Fleurtitudes
L’orangerie du parc de la Tête d’Or – Lyon
2005
Acrylique sur toile
Dites peinture, elle répond nature. Dites couleur, Elisabeth Gilbert Dragic répond fleur...
Pas des glorieux bouquets périssant d’ennui sur un guéridon, mais des fleurs fanées, vieilles dames ridées et recroquevillées, qu’elle recueille au moment où l’on s’apprête à les abandonner aux détritus. Des fleurs mal en point, qui ont fait leur temps. Des fleurs qui ne font plus illusion.
Pourtant, quel spectacle vivant que ses natures mortes ! Les fleurs étaient cendrées, terreuses, les voici ravivées de turquoise, fuschia, corail et autre arc-en-ciel chimique. Trempées à même le seau de peinture, puis exhibées dans leur fraîcheur dégoulinante, telles ces pommes d’amour d’un grenat artificiel, et bien trop vif, qu’on croque dans les fêtes foraines.
Cette petite cuisine florale a un nom ; prolonger la couleur des choses, la plénitude des choses. Bien sûr, le commun des mortels a tôt fait d’assimiler ce geste à un rituel d’embaumement, voire de taxidermie horticole, mais Elisabeth Gilbert Dragic préfère le terme d’ensevelissement. La peinture comme une immersion. La peinture comme une sensation physique, celle de tremper, de barboter dans le matériau, de s’en mettre plein les doigts, plein l’atelier.

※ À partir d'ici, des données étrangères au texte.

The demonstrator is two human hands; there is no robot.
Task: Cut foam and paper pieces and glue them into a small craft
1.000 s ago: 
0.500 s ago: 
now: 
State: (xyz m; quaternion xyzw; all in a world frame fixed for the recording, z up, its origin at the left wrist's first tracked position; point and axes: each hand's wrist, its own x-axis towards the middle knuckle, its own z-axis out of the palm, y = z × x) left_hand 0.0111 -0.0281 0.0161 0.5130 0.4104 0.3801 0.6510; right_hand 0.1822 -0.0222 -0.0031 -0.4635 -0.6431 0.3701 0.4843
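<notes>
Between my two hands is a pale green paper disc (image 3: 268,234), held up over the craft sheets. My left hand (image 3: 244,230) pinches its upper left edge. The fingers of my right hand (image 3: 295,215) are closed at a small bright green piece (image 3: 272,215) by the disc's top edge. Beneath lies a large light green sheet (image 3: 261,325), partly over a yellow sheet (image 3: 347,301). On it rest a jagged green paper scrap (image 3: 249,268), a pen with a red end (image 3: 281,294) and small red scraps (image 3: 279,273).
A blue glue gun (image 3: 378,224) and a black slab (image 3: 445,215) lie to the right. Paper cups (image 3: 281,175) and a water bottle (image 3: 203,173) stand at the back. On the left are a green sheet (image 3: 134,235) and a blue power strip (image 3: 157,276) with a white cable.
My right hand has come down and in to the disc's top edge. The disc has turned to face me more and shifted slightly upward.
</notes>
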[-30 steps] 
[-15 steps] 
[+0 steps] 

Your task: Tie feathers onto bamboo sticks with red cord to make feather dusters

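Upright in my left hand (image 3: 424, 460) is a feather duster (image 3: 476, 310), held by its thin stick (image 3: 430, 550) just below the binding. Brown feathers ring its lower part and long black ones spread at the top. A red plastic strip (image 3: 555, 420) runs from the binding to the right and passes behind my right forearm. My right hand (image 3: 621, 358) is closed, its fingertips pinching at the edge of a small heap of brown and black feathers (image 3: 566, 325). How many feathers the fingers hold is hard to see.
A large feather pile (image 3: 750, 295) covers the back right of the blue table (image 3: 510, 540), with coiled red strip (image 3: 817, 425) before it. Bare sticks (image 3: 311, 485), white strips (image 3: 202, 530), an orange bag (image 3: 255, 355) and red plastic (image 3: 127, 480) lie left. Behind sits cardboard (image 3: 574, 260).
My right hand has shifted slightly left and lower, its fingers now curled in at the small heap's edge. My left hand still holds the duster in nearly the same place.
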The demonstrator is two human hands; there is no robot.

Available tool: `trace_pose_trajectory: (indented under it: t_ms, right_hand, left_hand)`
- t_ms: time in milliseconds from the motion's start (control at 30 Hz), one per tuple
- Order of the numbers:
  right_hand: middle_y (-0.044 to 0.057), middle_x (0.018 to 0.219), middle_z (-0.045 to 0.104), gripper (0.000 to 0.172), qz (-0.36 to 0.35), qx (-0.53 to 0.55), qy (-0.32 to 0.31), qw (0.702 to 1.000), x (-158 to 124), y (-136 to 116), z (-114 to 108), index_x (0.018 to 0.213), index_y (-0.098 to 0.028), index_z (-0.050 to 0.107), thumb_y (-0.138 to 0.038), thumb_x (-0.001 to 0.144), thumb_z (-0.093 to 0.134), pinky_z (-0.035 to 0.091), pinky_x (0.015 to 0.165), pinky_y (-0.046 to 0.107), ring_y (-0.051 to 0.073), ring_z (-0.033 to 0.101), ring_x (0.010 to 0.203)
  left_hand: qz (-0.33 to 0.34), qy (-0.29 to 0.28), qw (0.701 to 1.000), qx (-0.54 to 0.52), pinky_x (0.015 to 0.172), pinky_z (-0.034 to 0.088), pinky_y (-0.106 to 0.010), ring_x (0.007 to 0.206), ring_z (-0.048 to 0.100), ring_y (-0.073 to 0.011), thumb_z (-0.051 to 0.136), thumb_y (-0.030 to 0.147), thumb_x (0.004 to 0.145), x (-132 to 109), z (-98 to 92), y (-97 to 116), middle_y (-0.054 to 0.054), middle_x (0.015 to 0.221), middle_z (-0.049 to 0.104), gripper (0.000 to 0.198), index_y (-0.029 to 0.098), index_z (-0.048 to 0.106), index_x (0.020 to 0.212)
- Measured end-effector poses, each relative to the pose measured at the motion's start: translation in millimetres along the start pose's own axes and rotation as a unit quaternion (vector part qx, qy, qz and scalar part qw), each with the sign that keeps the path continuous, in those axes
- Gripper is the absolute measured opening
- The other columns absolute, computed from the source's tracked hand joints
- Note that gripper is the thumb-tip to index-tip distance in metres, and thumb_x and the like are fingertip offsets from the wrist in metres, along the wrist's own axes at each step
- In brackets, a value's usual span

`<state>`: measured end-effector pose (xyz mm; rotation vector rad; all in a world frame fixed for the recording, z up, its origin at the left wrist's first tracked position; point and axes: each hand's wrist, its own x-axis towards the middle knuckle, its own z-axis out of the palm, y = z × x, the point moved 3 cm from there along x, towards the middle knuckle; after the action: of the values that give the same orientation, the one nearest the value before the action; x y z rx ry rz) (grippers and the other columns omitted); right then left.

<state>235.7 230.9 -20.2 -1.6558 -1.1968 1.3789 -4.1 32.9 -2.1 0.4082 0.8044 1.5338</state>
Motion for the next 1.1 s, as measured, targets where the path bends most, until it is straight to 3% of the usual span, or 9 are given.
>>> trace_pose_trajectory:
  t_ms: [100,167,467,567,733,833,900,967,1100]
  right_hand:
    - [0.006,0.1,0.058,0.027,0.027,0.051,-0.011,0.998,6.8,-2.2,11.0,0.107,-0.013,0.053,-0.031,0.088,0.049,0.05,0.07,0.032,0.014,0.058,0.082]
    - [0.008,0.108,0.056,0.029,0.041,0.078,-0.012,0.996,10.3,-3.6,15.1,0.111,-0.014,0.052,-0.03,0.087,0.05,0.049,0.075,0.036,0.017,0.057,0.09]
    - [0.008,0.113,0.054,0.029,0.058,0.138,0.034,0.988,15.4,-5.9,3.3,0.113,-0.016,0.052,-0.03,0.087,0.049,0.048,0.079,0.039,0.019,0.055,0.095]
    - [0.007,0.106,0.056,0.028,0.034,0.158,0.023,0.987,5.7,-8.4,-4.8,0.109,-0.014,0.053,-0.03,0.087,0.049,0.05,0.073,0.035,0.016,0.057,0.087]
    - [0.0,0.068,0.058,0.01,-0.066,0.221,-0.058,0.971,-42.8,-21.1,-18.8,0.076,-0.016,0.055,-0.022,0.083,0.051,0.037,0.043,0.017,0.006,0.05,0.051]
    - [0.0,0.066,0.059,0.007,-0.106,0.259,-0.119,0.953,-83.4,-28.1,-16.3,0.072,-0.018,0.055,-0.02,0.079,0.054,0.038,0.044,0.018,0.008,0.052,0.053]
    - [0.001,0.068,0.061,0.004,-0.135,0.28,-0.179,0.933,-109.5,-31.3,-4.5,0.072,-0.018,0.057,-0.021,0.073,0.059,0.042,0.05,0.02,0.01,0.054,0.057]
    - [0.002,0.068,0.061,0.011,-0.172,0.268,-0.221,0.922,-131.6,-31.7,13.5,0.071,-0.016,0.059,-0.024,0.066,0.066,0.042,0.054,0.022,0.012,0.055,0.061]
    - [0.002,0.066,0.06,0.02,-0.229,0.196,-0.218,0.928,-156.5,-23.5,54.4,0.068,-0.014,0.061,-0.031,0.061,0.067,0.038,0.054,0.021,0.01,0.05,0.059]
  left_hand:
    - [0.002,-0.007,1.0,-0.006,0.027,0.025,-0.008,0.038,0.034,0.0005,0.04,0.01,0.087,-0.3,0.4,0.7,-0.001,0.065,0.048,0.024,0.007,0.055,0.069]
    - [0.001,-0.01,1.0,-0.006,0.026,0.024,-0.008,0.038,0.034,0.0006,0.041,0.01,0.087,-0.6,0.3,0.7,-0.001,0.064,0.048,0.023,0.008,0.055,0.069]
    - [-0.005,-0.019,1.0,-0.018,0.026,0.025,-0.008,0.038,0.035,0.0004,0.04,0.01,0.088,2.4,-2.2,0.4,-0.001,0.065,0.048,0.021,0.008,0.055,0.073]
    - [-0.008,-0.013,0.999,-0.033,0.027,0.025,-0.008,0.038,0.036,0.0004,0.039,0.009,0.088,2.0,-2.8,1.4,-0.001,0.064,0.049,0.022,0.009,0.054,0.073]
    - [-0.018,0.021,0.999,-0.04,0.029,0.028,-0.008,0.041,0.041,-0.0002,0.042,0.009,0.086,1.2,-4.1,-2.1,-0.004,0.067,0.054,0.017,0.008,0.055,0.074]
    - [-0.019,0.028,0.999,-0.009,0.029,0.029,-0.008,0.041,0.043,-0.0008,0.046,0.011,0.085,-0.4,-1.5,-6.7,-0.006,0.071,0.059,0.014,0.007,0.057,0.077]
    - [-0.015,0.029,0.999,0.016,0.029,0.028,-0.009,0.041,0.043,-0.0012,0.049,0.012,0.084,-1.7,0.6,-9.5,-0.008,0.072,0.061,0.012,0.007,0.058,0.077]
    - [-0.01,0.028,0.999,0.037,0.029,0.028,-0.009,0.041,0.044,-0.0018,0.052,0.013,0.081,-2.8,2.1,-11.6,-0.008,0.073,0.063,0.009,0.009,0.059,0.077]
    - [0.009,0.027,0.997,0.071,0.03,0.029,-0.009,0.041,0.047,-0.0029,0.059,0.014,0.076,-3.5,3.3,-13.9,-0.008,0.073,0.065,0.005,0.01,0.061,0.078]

D’ailleurs, elle ne parle jamais de ses “peintures” mais de ses “barbouilles”. Ce terme infantile n’est pas qu’une simple coquetterie stylistique, ni une auto-dérision facile. Sa barbouille s’étale, sans craindre les dérouillées d’une faune, un peu dure de la feuille, qui n’y entend rien au langage des fleurs. En vérité, ces modèles, qu’Elisabeth cultive depuis toujours, n’ont jamais été aussi enracinés dans l’actualité : la mode bourgeonne, l’art contemporain foule ces mêmes plate-bandes. Et ses barbouilles les panachent, à leur façon, sans verser dans le “power flower”, au nez et à la barbe de l’éternelle femme-fleur.
Sa barbouille, Elisabeth la revendique comme telle. Superficielle, si vous ne regardez qu’en surface. Terriblement sage, si vous ignorez qu’elle a un grain. Trop accessible, si c’est un leurre. Reste qu’elle se raconte à travers ses fleurs, fanées, inanimées, plus grandes que nature. Longtemps, elle les a peintes pour dire que le rose et l’orange étaient les couleurs de la douleur.
Aujourd’hui, elle les enduit de peinture, et ses chagrins itou. Elle tente la légèreté. Elle feint de s’en donner à cœur joie. La peinture, cette souillure, l’apaise. De fleurs évanouies en bouquets épanouis.
Elle butine aussi de style en style, dissémine les plaisirs. Elle en rajoute dans le côté faussement naïf de la “fleur-attitude”. Grand format oblige, ses toiles happent le regard. Fleurs carnivores qui dévorent l’espace.
Paradoxe, certaines sont visiblement floues, comme si le photographe qui sommeille en elle s’était endormi avant de faire le point. Le flou, comme la fleur fanée, finit généralement à la poubelle. Elisabeth Gilbert Dragic les recycle simultanément, en les remettant au premier plan. Invitation à ouvrir les yeux. Invitation à fouler un tapis de pétales. Gare aux épines dissimulées dans cette forêt pétrifiée.